• [Brief]:
Copy exactly the lines from the beginning of the data down to and including the line holding "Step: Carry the", without any pictures.

• [Exercise data]:
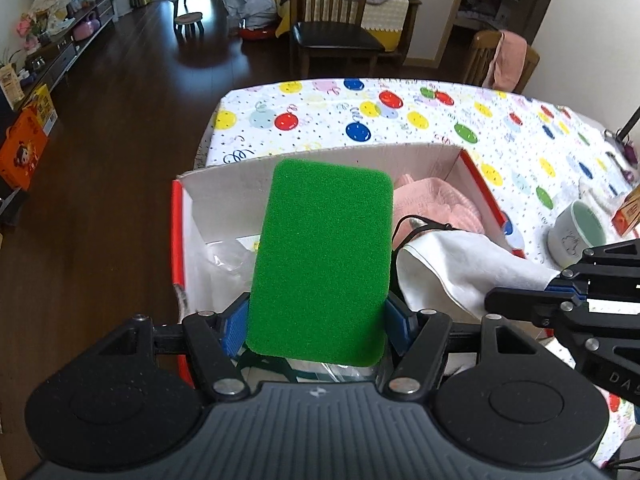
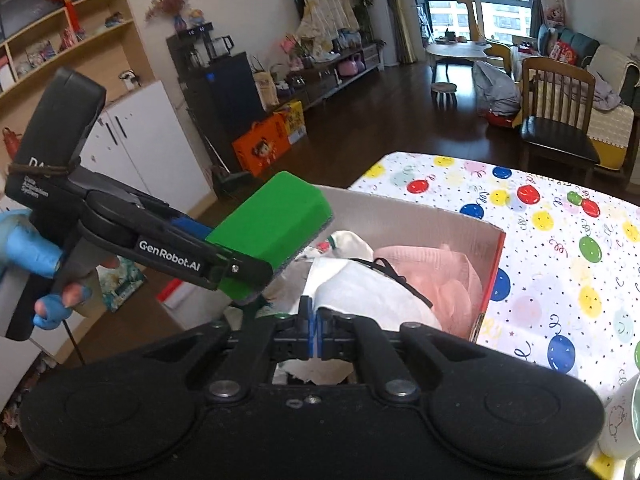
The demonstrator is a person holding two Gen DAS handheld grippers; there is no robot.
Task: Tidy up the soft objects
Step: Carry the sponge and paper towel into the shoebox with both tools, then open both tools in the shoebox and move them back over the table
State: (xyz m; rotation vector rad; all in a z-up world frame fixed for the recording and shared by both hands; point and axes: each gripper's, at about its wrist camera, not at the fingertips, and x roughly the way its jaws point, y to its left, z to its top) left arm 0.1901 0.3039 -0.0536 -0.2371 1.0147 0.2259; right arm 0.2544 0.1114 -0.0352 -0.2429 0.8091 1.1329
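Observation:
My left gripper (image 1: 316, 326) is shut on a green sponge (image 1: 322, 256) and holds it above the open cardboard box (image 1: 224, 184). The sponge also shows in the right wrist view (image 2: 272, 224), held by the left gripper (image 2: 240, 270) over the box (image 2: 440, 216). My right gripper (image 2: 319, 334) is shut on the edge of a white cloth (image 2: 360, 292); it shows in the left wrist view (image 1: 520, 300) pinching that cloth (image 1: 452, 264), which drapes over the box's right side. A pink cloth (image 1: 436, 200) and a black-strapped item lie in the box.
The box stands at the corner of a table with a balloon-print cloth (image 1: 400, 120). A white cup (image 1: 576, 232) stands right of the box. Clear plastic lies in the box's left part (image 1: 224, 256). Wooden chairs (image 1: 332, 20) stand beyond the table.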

• [Result of this exercise]:
The demonstrator is a person holding two Gen DAS handheld grippers; there is no robot.
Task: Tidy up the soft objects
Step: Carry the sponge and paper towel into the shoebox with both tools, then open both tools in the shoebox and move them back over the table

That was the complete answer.